N. Agsous : Vous avez construit votre roman de manière originale. C’est un roman qui, par moments, prend l’allure d’un essai philosophique. Il est nimbé de suspense et de mystère qui incitent à aller jusqu’au bout de l’histoire. C’est un roman qui parle d’un roman qui est en cours d’écriture, d’un livre qui n’a pas encore été écrit. Qu’est-ce qui a motivé le choix de ce type de construction narrative ?
B. Sansal : C’est la nécessité. Comme dire simple ce qui est infiniment complexe. Sauf à vouloir faire de la petite vulgarisation pour des lecteurs supposés débiles, on est obligé d’user de moyens sophistiqués pour dire la complexité de ce monde.
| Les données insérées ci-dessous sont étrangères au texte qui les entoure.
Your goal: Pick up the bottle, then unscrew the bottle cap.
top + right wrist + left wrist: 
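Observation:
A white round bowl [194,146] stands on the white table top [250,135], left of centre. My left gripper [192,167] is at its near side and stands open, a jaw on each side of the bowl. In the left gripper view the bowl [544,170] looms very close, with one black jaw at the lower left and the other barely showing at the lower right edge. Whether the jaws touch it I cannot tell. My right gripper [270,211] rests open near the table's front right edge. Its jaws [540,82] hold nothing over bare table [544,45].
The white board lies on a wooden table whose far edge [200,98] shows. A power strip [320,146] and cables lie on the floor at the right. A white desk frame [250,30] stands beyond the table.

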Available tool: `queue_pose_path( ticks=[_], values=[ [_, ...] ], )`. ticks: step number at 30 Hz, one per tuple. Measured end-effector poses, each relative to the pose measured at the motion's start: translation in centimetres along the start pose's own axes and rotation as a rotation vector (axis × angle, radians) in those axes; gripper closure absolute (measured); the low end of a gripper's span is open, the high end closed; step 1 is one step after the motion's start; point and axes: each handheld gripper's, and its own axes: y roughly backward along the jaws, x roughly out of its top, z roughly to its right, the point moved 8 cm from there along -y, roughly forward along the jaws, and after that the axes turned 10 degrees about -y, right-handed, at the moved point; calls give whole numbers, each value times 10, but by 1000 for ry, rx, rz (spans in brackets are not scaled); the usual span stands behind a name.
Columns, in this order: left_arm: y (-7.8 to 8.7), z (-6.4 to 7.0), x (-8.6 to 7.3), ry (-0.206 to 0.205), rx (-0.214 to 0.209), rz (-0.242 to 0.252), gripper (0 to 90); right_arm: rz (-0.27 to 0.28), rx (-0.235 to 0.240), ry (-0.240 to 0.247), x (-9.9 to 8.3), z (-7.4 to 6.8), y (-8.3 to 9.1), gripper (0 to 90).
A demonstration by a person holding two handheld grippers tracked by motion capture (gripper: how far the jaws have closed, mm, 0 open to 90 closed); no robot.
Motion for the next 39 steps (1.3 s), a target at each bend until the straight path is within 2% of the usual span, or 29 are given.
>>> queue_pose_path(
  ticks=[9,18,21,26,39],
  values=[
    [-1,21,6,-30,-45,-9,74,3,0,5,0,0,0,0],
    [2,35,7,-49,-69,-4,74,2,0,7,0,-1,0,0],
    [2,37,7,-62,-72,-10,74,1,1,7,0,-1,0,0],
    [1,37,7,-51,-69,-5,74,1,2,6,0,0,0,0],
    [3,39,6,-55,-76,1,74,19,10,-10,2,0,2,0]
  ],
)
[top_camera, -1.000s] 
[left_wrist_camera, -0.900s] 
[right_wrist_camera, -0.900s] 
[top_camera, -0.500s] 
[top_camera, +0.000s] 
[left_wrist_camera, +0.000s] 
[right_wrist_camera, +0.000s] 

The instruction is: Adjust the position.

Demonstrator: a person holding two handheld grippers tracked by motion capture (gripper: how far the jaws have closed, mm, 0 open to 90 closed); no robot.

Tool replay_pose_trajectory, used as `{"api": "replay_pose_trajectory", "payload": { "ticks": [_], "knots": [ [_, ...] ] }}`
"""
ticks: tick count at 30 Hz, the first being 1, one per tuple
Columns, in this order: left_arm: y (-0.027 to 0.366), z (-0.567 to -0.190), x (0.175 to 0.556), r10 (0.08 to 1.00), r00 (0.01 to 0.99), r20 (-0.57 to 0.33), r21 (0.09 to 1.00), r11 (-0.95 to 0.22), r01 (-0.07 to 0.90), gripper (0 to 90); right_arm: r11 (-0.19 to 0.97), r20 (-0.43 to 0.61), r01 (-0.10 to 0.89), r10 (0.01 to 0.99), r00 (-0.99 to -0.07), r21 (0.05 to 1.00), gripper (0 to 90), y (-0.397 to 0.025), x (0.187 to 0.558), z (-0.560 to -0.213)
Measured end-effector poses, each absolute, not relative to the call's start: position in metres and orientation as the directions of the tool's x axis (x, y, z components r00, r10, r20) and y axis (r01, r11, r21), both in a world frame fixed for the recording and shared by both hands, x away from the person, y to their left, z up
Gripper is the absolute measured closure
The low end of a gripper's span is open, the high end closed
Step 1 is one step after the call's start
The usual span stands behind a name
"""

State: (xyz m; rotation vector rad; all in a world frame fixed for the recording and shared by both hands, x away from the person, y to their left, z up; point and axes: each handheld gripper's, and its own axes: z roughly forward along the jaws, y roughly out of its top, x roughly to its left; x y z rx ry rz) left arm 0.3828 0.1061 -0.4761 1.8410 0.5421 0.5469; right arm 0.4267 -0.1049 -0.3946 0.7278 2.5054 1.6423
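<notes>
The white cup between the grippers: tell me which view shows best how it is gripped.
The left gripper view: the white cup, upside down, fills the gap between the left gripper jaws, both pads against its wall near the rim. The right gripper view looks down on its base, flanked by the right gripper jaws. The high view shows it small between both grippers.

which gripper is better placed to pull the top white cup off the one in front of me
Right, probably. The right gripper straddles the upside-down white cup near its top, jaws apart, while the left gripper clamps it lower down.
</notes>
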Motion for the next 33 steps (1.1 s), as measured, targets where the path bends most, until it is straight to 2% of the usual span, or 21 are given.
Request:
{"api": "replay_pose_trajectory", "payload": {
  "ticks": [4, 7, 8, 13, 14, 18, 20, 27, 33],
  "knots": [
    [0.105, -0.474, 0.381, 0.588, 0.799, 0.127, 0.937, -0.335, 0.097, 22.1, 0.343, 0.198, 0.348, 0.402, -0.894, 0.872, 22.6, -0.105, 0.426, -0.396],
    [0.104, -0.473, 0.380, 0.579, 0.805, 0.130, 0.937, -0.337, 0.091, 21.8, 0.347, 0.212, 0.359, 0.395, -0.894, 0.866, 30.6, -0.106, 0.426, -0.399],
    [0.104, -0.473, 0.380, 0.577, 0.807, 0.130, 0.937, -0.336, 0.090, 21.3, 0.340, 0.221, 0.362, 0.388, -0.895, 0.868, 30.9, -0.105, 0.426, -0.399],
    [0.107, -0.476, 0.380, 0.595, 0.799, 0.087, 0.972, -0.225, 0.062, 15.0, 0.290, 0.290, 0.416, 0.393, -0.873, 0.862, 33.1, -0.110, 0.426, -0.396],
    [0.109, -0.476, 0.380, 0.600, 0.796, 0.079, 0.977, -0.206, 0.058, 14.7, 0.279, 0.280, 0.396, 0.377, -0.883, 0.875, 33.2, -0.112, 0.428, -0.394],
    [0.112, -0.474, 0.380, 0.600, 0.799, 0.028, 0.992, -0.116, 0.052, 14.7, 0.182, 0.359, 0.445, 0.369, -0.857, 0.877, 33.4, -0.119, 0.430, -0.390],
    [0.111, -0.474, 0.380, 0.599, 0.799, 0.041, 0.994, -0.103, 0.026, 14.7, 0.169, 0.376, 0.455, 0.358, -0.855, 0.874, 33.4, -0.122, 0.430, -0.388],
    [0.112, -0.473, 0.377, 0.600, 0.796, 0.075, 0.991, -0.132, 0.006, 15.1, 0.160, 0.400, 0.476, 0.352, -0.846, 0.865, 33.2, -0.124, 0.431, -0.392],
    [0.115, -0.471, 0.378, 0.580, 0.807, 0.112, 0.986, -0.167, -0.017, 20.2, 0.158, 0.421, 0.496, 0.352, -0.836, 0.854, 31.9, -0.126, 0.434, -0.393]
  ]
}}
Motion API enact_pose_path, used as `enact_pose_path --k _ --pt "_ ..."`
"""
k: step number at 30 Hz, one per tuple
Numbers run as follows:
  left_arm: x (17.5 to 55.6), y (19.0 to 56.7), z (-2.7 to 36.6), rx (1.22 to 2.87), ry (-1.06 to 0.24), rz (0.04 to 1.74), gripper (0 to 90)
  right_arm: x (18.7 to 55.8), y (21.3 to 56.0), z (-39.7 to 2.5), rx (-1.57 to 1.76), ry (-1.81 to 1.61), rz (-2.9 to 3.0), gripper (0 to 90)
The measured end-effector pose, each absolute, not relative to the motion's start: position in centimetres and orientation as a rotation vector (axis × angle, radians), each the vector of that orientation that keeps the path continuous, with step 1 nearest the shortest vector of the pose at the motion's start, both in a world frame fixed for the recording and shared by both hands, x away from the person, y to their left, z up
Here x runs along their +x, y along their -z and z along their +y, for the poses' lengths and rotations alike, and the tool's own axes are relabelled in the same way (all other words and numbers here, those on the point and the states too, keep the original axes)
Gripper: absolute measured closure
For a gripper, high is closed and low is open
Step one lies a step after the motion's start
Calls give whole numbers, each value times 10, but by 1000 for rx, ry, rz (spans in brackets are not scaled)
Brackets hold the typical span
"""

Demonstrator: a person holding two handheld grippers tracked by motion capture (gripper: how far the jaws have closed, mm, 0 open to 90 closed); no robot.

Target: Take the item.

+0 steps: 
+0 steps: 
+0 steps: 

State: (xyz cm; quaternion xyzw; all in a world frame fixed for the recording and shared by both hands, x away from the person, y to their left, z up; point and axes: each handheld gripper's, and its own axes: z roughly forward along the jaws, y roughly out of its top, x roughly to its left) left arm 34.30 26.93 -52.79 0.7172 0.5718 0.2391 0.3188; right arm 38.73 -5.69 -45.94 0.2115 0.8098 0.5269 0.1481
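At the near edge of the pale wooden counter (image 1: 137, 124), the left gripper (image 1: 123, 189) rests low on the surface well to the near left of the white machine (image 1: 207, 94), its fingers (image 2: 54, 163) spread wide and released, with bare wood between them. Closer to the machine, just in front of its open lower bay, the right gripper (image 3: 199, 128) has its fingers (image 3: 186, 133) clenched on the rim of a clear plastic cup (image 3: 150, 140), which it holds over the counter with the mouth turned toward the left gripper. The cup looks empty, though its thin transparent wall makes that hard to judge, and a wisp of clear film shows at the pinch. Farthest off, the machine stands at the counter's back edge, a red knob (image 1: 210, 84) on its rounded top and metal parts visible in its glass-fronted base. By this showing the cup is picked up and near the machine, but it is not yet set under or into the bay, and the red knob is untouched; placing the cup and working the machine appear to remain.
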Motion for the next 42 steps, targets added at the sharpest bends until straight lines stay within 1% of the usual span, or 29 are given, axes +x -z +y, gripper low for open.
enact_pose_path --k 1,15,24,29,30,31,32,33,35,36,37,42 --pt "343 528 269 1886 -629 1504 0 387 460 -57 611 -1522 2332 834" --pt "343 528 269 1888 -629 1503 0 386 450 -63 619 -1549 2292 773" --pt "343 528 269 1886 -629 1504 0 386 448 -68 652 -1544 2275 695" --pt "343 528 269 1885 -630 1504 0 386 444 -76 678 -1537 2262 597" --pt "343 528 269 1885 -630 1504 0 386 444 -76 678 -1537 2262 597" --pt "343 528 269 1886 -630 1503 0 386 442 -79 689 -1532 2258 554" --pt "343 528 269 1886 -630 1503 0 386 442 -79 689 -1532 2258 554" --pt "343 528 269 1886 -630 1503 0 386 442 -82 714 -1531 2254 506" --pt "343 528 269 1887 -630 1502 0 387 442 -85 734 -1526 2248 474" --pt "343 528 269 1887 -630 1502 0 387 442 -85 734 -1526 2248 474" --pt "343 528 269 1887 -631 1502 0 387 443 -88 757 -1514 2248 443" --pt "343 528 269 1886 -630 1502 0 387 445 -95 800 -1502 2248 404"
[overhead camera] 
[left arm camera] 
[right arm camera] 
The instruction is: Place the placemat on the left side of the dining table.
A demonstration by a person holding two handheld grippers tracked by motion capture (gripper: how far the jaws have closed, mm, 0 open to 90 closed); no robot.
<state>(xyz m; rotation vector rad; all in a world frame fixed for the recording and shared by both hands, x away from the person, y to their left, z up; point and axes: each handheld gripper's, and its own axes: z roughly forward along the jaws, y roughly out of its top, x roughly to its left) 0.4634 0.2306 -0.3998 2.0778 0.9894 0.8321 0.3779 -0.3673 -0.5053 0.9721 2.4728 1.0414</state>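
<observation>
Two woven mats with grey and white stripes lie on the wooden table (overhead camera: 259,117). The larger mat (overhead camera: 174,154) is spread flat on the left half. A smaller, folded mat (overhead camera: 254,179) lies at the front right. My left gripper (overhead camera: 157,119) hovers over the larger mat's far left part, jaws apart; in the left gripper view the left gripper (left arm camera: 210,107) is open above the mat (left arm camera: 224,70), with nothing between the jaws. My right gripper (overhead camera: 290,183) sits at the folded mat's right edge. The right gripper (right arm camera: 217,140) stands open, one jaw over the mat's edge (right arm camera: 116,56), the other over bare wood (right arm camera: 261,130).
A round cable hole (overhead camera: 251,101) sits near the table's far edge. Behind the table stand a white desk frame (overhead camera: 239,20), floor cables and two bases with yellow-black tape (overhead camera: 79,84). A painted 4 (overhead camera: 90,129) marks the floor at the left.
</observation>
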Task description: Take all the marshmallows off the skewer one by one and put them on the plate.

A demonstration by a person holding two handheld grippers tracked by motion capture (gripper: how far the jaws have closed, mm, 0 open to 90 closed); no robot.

Ce roman, qui semble centré sur l’islamisme, traite en fait de toutes les grandes menaces de notre époque, la mondialisation, le libéralisme, le capitalisme, la migration, les dictatures, la religion, les manipulations mentales, les métamorphoses biologiques, la politique politicienne, la ghettoïsation, le communautarisme, etc. Traiter de tout ça dans un roman de taille courante (200 à 300 pages) ne se pouvait pas avec des constructions narratives classiques. Le danger de ma démarche est que le lecteur peu informé, insuffisamment cultivé, perde pied dès les premières pages. J’ai fait ce que j’ai pu pour réduire ce risque mais est-ce suffisant ? Je ne sais pas, je n’ai pas assez de retours pour en juger. De toutes façons, le livre est fait, je ne peux le reprendre et le simplifier.
Entretien mené par Nadia Agsous
Le train d’Erlingen ou La métamorphose de Dieu, Boualem Sansal, Gallimard, août 2018, 256 pages, 20 €
Boualem Sansal est lauréat du prix international de la laïcité 2018 remis par le Comite Laïcité République à la mairie de Paris.